Extract each line from the entries below that has the string "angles" in it.

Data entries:
=== Section Start ===
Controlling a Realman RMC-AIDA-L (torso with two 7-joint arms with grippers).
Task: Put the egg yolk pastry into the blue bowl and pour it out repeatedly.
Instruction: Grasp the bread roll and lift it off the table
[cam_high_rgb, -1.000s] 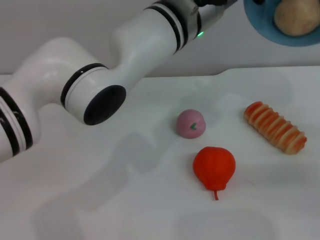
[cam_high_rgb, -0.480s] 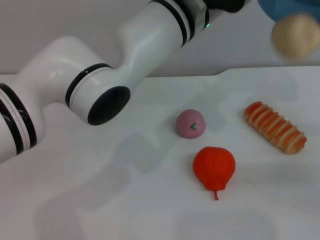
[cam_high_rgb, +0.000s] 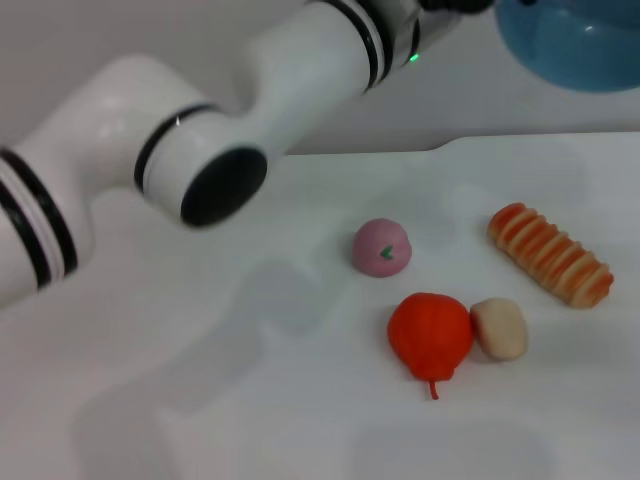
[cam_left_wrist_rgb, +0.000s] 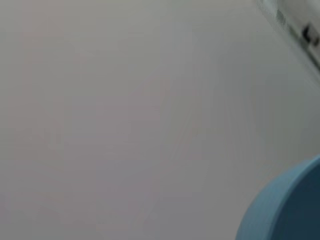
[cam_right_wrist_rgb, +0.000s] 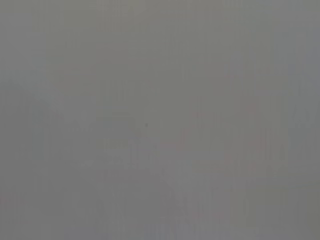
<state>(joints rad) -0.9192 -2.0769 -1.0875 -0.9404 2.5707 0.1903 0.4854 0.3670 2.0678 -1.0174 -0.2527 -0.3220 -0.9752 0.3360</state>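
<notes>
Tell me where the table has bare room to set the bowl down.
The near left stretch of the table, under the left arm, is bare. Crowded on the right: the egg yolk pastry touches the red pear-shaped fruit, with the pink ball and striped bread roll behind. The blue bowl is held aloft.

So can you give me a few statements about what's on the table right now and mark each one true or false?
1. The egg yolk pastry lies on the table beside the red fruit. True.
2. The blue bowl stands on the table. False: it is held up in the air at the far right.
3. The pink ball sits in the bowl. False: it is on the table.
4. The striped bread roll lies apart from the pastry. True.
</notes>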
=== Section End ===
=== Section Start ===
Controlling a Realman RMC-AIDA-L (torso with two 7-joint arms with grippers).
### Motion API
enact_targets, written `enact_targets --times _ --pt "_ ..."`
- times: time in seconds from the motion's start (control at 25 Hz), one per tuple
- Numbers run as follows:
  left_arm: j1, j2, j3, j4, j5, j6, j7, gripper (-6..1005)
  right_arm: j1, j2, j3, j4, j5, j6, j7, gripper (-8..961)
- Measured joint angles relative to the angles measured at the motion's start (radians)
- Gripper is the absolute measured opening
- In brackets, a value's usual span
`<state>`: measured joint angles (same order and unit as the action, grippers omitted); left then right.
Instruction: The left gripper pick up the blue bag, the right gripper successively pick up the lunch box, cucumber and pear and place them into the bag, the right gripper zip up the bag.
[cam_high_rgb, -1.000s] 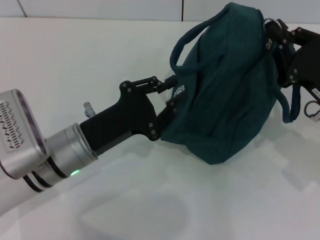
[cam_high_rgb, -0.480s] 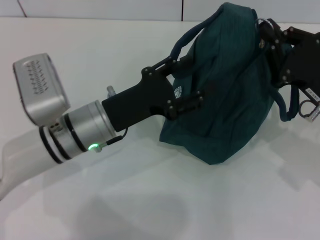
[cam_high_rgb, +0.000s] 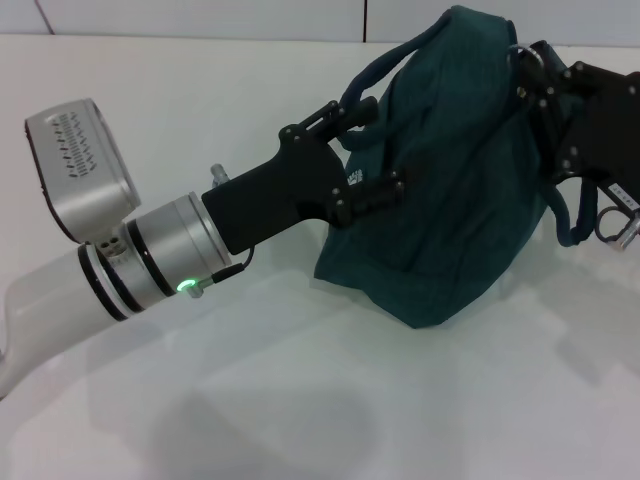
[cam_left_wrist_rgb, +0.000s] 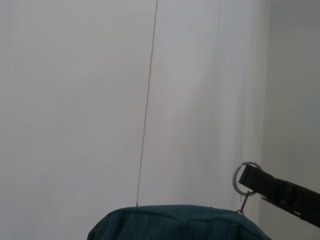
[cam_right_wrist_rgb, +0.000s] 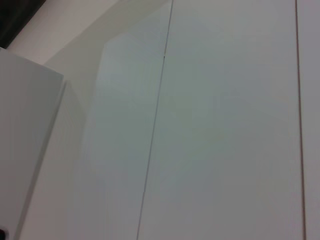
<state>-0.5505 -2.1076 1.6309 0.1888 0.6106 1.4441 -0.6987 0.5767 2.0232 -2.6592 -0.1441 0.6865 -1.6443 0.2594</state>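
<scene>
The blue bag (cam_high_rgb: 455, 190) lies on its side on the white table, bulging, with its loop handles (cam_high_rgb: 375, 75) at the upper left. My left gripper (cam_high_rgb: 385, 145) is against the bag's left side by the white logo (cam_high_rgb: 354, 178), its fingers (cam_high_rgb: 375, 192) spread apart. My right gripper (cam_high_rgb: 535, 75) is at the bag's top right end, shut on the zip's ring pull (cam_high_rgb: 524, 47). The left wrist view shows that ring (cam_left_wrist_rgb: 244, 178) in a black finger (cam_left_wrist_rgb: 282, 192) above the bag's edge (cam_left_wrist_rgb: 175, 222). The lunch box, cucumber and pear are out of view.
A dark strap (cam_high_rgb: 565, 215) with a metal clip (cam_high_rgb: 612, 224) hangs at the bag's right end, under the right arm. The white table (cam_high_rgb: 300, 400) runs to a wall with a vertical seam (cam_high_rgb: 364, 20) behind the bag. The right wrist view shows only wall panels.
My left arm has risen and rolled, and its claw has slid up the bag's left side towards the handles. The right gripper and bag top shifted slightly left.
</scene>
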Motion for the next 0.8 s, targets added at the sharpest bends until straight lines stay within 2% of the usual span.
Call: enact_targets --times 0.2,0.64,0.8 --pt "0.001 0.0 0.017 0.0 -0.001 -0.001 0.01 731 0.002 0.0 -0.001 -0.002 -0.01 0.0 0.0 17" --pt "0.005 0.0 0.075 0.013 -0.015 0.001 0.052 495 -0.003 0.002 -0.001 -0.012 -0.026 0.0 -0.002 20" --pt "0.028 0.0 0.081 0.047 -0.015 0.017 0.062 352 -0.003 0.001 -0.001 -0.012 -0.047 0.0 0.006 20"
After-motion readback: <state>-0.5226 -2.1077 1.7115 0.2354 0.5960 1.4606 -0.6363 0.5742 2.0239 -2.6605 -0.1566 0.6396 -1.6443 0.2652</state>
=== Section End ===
◆ **Answer space**:
- Measured joint angles relative to the angles measured at the motion's start (radians)
`<state>`: measured joint angles (same order and unit as the action, grippers omitted); left then right.

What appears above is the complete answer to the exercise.